What was special about him? Unlike typical political scientists, Voegelin held the view — actually and openly — that the many-layered history of humanity can be rightly understood only if one factors in the spiritual element (in the lives of individuals, groups and cultures).

Such a view, unencumbered by dogmatism or received doctrines, is highly unusual for an academic in the field of political science — or any field in a nonsectarian curriculum for that matter. As an enterprise, instanced in books, with papers presented at meetings such as the upcoming one in L.A., it’s both courageous and amply supported by scholarship. Also, the academics who give papers at the EVS tend to be gentler, less concerned to get in their knockout blow ahead of the other guy, than has been my experience at academic conferences of the standard sort.

That said, in Voegelin’s Israel and Revelation, I’ve found egregiously negative views of Hebrew Scripture, of Jews and Judaism, that (to my mind) fall far short of fairness. In just one example among many, he writes of Israelite “habituation, institutionalization, and ritualization” that “degenerate sooner or later into a captivity of the spirit … that has become demonic imprisonment.” Can I be the first person to have noticed this?

Let me briefly spell out my own view of Hebrew Scripture (more commonly known as “The Old Testament”). It gives us the first example of human life in history with God-as-Witness. What do I mean by human “life in history”? I mean life in identifiable circumstances, unfolding in linear time, that you can still dig up, in geographical space, locatable on a map, in contact with adjacent real cultures having languages you can decipher. (Among those ancient languages, only Hebrew is still spoken in a real culture and a territory partly congruent with the land described in Hebrew Scripture. And Jews are still adhering to many of the practices ordained for them in the first Five Books of said Scripture, the Pentateuch.)

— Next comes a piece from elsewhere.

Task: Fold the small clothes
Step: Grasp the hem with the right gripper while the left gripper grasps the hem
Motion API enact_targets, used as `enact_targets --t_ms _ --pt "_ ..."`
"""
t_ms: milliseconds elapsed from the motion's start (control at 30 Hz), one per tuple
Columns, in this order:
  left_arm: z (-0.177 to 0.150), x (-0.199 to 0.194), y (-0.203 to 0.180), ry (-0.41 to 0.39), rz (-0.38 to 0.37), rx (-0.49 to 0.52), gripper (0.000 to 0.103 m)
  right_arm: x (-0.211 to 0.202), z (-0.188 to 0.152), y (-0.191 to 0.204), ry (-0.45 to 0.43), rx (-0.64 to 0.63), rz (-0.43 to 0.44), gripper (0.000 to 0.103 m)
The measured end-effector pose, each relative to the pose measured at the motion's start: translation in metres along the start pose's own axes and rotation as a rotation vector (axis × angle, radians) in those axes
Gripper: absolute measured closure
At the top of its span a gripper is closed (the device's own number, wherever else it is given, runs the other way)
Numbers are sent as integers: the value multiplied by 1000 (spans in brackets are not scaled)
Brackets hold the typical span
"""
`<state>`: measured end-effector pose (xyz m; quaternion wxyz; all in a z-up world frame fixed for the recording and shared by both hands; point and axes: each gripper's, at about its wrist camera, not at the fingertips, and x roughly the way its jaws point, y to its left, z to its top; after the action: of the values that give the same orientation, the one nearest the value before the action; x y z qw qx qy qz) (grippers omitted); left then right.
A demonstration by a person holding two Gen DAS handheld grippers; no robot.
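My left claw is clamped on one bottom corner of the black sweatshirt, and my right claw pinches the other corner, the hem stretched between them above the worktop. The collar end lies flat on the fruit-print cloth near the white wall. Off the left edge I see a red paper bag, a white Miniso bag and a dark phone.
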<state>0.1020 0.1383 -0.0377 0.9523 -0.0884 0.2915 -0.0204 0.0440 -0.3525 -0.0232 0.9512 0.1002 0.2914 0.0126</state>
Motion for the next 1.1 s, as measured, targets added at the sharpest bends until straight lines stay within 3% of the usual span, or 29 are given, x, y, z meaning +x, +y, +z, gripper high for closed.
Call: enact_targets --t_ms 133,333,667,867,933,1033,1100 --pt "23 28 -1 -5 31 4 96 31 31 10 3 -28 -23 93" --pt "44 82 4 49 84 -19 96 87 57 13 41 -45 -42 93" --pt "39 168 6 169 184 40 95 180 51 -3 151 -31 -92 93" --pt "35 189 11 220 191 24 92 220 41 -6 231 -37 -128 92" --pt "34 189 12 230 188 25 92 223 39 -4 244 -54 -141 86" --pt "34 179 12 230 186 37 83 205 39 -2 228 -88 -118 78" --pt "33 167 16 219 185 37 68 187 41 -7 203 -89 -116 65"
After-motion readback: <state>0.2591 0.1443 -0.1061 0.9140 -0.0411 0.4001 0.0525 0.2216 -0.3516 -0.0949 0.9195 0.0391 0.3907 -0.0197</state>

What kind of story is told in the aforementioned Books? In the main, it’s not been prettied up. For a sacred text animating a whole people, this frankness about discreditable parts of the story is, so far as I know, unique. Likewise, according to George Foote Moore’s magisterial three volume work, Judaism, the rabbinic commentary on the Tanach (Hebrew Scripture) is notable in preserving minority as well as majority opinions on its interpretations and rulings.

So it’s not so divine that the human presence has been booted out, or banished Upstairs. These self-exposing, self-critical features are what tell me that God is in it. Whatever its omissions or simplifications, to my mind, the story is essentially true. So, for students of political history who don’t conform to the academic etiquette of atheism, the project of Eric Voegelin can be of the very greatest interest.

For Voegelin to publish these slurs on the Israelite story can have only one explanation: at least only one that’s persuasive to me. It’s the more delicately expressed version of what Esau says to his father Isaac, after he learns that his brother Jacob has “stolen” the paternal blessing first, ahead of Esau his older brother. Esau’s complaint bears what my father called the most “bitter reality.”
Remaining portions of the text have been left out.